> [Exercise directions] Across the data below, how many lines have the word "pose" in them? Respond with the number alone.

——

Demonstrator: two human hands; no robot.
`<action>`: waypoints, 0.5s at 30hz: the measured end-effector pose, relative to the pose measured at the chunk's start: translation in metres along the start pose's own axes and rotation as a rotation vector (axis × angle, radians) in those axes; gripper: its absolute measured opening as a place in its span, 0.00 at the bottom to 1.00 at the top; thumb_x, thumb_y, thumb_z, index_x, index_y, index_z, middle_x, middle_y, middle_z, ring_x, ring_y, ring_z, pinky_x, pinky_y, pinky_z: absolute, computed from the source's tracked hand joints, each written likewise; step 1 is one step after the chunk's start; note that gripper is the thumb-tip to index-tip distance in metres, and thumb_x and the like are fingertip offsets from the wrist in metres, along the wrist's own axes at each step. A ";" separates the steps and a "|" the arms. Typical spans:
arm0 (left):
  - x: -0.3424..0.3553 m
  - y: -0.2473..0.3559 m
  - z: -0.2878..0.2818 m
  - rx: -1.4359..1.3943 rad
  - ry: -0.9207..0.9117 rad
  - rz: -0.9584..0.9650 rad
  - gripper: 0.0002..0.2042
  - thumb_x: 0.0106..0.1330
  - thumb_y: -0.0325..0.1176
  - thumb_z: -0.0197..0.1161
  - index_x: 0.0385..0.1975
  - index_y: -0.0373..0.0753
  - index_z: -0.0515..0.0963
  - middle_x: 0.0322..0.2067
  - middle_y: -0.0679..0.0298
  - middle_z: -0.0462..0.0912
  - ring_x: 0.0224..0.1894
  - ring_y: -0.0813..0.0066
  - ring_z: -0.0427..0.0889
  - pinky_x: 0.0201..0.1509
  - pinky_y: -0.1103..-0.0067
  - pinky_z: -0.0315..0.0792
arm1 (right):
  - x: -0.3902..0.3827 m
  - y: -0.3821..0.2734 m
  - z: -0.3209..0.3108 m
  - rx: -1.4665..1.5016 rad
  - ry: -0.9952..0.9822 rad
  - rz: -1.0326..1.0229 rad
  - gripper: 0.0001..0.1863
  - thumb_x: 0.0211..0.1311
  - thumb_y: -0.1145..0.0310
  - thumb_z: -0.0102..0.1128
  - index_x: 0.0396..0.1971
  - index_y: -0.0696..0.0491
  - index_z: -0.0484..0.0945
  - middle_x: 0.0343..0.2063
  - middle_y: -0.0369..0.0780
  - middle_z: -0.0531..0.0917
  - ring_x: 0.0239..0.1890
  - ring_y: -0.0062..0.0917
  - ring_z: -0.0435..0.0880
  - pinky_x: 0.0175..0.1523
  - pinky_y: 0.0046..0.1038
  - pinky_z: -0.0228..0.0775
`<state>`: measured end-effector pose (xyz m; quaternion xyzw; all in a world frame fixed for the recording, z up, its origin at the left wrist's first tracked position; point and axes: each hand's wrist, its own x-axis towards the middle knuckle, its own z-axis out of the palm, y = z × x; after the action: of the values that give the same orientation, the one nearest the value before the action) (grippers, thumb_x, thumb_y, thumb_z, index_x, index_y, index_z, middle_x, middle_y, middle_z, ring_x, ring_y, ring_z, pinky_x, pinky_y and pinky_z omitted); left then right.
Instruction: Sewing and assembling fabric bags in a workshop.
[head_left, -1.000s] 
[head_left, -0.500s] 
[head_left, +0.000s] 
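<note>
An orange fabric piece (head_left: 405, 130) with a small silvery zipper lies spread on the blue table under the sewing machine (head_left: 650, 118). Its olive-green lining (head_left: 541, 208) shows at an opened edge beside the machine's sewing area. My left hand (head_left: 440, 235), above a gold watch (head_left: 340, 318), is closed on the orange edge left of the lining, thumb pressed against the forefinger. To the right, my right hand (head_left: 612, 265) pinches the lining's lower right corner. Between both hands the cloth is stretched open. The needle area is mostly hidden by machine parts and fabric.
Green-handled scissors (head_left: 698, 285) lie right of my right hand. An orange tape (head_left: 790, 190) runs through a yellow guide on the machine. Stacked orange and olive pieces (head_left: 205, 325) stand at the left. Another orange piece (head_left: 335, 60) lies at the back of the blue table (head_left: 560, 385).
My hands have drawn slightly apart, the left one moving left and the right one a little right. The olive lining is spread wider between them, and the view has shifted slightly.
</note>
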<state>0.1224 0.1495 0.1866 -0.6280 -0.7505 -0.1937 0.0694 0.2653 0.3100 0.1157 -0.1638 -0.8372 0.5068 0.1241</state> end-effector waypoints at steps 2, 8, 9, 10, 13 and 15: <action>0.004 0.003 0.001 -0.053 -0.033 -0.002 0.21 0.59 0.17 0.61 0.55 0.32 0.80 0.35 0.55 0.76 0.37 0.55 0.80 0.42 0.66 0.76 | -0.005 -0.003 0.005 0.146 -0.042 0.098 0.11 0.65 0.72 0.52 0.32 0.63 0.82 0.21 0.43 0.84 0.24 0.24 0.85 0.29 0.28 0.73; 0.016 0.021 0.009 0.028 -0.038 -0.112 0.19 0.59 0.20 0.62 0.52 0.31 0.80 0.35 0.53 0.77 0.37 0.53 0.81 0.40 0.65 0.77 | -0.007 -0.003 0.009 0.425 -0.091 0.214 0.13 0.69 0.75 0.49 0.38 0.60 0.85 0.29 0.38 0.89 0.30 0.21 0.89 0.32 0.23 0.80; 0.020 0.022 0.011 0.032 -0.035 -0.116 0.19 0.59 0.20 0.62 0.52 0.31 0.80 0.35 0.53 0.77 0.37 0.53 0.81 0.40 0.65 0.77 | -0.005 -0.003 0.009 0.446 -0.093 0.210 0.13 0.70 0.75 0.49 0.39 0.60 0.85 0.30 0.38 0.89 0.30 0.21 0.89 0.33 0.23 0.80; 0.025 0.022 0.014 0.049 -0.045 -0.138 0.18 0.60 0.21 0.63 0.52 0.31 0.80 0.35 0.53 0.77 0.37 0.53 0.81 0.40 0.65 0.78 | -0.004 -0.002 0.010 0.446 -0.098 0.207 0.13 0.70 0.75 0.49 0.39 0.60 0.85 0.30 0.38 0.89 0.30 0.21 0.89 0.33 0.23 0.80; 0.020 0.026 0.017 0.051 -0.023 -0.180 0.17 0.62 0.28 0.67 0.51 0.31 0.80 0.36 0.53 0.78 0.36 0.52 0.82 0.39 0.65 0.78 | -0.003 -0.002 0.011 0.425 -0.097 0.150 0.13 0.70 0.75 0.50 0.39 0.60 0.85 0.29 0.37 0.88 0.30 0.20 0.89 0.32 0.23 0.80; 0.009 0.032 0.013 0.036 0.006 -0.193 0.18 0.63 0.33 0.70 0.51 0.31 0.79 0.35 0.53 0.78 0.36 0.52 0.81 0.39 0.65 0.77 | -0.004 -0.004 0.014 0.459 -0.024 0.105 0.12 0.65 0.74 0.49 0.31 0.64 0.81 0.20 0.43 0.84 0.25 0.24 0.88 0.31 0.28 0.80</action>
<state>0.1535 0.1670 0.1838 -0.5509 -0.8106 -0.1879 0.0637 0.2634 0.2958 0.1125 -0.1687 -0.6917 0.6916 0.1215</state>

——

> [Solution for this task] 2